Research output: Contribution to journalArticle

154 Citations (Scopus)

Abstract

Evidence of category specificity from neuroimaging in the human visual system is generally limited to a few relatively coarse categorical distinctions- e.g., faces versus bodies, or animals versus artifacts-leaving unknown the neural underpinnings of fine-grained category structure within these large domains. Here we use fMRI to explore brain activity for a set of categories within the animate domain, including six animal species-two each from three very different biological classes: primates, birds, and insects. Patterns of activity throughout ventral object vision cortex reflected the biological classes of the stimuli. Specifically, the abstract representational space- measured as dissimilarity matrices defined between species-specific multivariate patterns of brain activity- correlated strongly with behavioral judgments of biological similarity of the same stimuli.
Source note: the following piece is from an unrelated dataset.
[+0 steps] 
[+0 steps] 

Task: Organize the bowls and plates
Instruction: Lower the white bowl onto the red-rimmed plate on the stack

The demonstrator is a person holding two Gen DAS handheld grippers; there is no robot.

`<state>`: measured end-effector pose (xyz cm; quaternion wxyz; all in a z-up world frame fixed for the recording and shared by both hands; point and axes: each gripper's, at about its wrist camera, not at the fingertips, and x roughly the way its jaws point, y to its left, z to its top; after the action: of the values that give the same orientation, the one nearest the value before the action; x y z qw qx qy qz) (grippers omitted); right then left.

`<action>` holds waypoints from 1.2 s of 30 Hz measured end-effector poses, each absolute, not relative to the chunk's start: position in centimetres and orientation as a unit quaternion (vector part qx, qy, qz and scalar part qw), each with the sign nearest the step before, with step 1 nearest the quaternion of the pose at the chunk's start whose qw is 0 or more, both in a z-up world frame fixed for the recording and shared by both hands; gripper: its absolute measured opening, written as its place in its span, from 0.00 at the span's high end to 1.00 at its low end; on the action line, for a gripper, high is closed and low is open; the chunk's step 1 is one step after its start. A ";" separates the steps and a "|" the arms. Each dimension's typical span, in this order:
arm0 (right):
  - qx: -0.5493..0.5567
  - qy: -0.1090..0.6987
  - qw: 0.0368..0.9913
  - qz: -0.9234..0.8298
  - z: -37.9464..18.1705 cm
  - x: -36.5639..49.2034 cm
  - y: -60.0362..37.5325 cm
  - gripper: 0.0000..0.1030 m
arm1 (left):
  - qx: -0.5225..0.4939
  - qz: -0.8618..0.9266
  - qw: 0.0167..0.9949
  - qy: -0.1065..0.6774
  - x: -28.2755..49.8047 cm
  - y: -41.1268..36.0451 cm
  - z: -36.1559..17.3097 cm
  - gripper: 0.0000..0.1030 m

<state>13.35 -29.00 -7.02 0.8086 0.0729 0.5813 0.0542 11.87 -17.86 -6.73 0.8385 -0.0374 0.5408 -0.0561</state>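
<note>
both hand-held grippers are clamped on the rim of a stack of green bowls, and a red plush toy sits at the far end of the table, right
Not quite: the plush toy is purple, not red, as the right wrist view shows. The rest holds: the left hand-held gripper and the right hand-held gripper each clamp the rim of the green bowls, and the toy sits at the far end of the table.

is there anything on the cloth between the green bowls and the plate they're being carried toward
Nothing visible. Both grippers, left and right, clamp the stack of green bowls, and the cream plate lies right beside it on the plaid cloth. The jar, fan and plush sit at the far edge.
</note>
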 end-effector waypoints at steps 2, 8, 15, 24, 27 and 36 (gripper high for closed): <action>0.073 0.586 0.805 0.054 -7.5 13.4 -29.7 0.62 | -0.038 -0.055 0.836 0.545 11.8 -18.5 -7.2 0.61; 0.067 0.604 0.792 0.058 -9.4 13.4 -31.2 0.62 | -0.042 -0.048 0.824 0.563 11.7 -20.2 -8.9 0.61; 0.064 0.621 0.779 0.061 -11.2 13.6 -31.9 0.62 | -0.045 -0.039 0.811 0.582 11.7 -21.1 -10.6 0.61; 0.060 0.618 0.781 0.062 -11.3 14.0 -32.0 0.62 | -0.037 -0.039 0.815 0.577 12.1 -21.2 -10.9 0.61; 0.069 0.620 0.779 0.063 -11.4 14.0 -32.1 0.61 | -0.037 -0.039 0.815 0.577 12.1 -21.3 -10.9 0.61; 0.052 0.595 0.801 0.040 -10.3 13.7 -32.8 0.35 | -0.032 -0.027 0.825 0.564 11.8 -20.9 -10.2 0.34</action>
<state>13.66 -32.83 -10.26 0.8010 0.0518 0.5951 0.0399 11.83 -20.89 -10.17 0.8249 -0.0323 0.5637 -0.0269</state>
This biological class structure was uncorrelated with structure measured in retinotopic visual cortex, which correlated instead with a dissimilarity matrix defined by a model of V1 cortex for the same stimuli. Additionally, analysis of the shape of the similarity space in ventral regions provides evidence for a continuum in the abstract representational space-with primates at one end and insects at the other. Further investigation into the cortical topography of activity that contributes to this category structure reveals the partial engagement of brain systems active normally for inanimate objects in addition to animate regions.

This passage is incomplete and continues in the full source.